Die Stadt warnt, dass die Eingriffe an der Dutra nicht auf neue Fahrspuren beschränkt werden können, denn ohne angemessene Kanäle und Galerien zur Überquerung der Autobahn wird die Struktur zu einer Barriere, die das Wasser staut und die Überschwemmungen in der Stadt verschlimmert. Dies ist ein weiteres Kapitel eines Streits, der sich seit 2024 hinzieht.

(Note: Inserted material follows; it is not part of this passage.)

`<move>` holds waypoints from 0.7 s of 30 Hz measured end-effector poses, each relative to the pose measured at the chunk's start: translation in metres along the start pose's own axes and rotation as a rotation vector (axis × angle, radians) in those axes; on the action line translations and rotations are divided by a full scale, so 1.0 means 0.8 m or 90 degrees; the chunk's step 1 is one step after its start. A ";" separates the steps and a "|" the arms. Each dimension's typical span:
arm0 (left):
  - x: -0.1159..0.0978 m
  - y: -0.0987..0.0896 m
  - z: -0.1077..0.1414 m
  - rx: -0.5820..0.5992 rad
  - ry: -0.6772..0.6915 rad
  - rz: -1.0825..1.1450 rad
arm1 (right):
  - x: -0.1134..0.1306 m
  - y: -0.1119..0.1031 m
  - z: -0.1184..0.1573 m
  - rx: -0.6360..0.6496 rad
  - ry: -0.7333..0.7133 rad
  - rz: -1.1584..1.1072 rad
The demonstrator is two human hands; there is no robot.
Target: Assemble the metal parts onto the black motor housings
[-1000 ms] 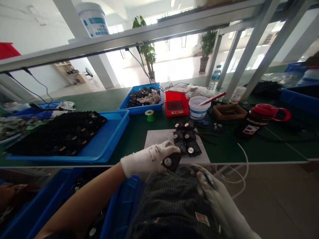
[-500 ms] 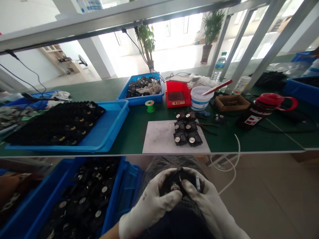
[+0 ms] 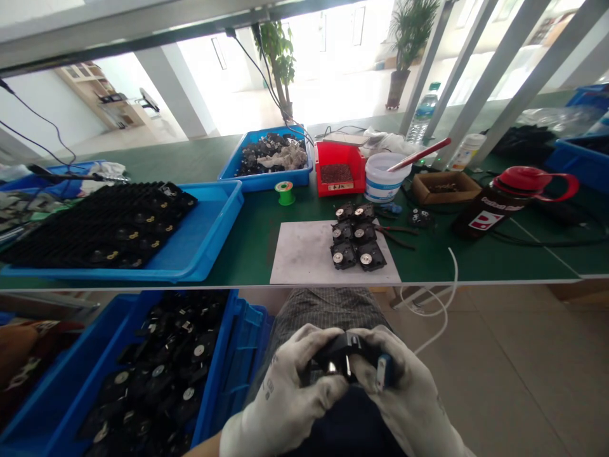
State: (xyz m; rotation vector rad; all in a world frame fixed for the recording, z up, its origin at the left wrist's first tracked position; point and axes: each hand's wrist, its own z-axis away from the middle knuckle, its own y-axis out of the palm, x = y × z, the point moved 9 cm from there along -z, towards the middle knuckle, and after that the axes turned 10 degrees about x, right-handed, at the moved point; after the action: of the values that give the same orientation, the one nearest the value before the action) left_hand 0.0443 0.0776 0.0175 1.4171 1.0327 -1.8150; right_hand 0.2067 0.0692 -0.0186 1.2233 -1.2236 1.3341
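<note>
In white gloves, my left hand (image 3: 290, 384) and my right hand (image 3: 409, 393) both grip a black plastic part (image 3: 340, 346) over my lap, below the table edge. A shiny metal piece (image 3: 332, 367) shows on the part by my left thumb. Next to my right fingers is a small blue and white piece (image 3: 382, 371); whether it belongs to the part I cannot tell. My fingers cover much of the part. Ahead on the table, several black mechanisms with silver discs (image 3: 358, 235) stand in rows on a white sheet (image 3: 299, 254).
At left, a blue tray (image 3: 221, 212) bears stacked black panels. Below it, a blue crate (image 3: 216, 374) holds many black mechanisms. Behind the sheet are a solder spool (image 3: 285, 193), a red bin (image 3: 339, 188), a white tub (image 3: 383, 178), pliers (image 3: 398, 238) and a dark bottle (image 3: 495, 206).
The black part has turned in my hands, so more of its top edge and the blue and white piece show. Both hands keep hold of it. The camera view has shifted slightly.
</note>
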 end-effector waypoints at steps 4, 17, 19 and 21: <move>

Mit einer Investition von 14 Milliarden Real — einem Betrag, der fast siebenmal höher ist als das Jahresbudget von Nova Iguaçu — hat die Konzessionsgesellschaft Ecovias Rio Minas die mit der ANTT vereinbarte Frist von 90 Tagen für die Vorlage der Entwässerungsstudien nicht eingehalten. Anstatt die erforderlichen Korrekturen vorzunehmen, hat das Unternehmen die Pflasterung vorangetrieben. Angesichts der Nichteinhaltung suchen die kommunalen Behörden die Intervention der Bundesumweltbehörde.